▶ **WHAT YOU ARE ASKED TO DO**
Would you copy the listing below exactly, keeping the pictures out?

----- EXERCISE DATA

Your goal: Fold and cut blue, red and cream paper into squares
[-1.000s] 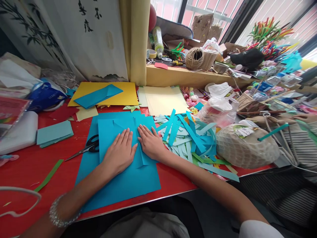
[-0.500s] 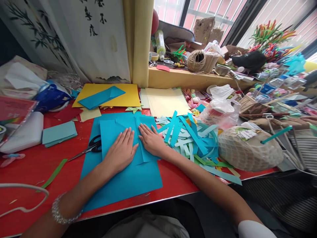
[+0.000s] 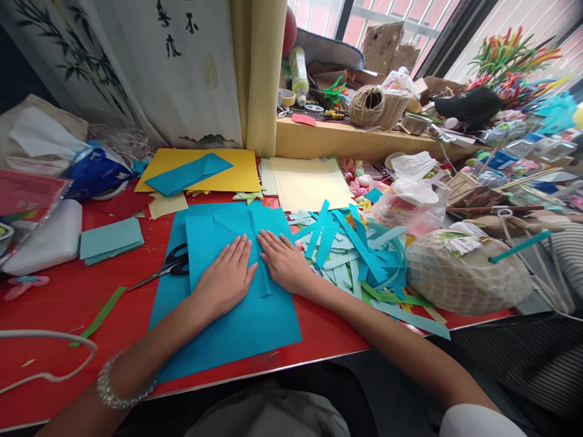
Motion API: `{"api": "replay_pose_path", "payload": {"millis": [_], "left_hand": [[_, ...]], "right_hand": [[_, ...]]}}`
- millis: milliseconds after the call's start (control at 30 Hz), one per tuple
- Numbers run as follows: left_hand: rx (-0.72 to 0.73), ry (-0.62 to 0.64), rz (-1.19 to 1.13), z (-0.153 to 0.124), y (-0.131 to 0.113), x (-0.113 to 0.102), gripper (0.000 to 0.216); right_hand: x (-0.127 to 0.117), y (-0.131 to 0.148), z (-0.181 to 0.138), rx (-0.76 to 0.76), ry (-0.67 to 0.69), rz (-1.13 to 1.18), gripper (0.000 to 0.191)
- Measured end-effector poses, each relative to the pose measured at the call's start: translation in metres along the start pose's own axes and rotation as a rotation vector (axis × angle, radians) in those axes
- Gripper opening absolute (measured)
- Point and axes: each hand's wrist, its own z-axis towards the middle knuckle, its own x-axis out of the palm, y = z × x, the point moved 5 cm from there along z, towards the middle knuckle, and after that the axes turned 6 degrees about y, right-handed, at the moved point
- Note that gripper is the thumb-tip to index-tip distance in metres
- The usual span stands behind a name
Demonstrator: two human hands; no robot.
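Head view, and here we are: my left hand (image 3: 228, 273) lies palm down, fingers stretched out and close together, thumb angled away, flat on the creased blue paper (image 3: 201, 249). Across to my right hand (image 3: 285, 261), and that's flattened too, fingers extended over the same paper. They're near each other but apart, a narrow band of blue showing between them. The paper sits on a larger blue sheet (image 3: 166, 309), near the front edge of the red table (image 3: 328, 321). Scissors (image 3: 177, 262) lie just left of it; over right, a heap of cut strips (image 3: 364, 249).
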Motion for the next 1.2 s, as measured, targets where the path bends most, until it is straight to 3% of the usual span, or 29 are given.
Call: {"api": "replay_pose_path", "payload": {"millis": [633,867,1033,1200], "left_hand": [[-0.077,-0.065,0.069,-0.002,-0.010,0.000,0.061],[0.012,-0.222,0.085,0.007,0.009,-0.019,0.057],[0.065,-0.106,0.041,0.005,0.005,-0.007,0.058],[0.014,-0.054,0.001,0.005,0.000,-0.001,0.059]], "right_hand": [[0.002,0.000,0.002,0.023,-0.022,-0.022,0.052],[-0.007,-0.010,0.015,-0.010,-0.024,0.055,0.057],[-0.003,-0.005,0.003,-0.013,0.038,0.036,0.056],[0.001,-0.002,0.000,0.022,0.037,-0.005,0.055]]}}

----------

▶ **SOLUTION TO THIS PROBLEM**
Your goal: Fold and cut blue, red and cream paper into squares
[-1.000s] 
[-0.500s] 
[+0.000s] 
Motion API: `{"api": "replay_pose_path", "payload": {"millis": [_], "left_hand": [[_, ...]], "right_hand": [[_, ...]]}}`
- millis: milliseconds after the call's start (control at 30 Hz), one per tuple
- Numbers run as follows: left_hand: rx (-0.72 to 0.73), ry (-0.62 to 0.64), rz (-1.19 to 1.13), z (-0.153 to 0.124), y (-0.131 to 0.113), x (-0.113 to 0.102), gripper (0.000 to 0.216); right_hand: x (-0.127 to 0.117), y (-0.131 to 0.148), z (-0.181 to 0.138), rx (-0.76 to 0.76), ry (-0.67 to 0.69), rz (-1.13 to 1.18), gripper (0.000 to 0.191)
- Measured end-effector poses, each relative to the pose measured at the call's start: translation in metres along the start pose's own axes and rotation as a rotation vector (axis × angle, radians) in those axes
- Gripper opening absolute (measured)
- Point and axes: each hand's wrist, its own z-axis towards the middle knuckle, its own x-axis out of the palm, y = z × x, the point moved 5 cm from there along z, towards the middle knuckle, and after that the axes turned 6 degrees about y, right-handed, at the moved point
- Note that gripper is the thumb-tip to index-tip distance in metres
- The usual span stands behind a name
Demonstrator: two human hands; no robot.
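Head view, and here we are: my left hand (image 3: 228, 273) lies palm down, fingers stretched out and close together, thumb angled away, flat on the creased blue paper (image 3: 201, 249). Across to my right hand (image 3: 285, 261), and that's flattened too, fingers extended over the same paper. They're near each other but apart, a narrow band of blue showing between them. The paper sits on a larger blue sheet (image 3: 166, 309), near the front edge of the red table (image 3: 328, 321). Scissors (image 3: 177, 262) lie just left of it; over right, a heap of cut strips (image 3: 364, 249).
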Motion for the next 1.2 s, as measured, targets where the path bends most, until it is straight to 3% of the usual span, or 29 are given.
Call: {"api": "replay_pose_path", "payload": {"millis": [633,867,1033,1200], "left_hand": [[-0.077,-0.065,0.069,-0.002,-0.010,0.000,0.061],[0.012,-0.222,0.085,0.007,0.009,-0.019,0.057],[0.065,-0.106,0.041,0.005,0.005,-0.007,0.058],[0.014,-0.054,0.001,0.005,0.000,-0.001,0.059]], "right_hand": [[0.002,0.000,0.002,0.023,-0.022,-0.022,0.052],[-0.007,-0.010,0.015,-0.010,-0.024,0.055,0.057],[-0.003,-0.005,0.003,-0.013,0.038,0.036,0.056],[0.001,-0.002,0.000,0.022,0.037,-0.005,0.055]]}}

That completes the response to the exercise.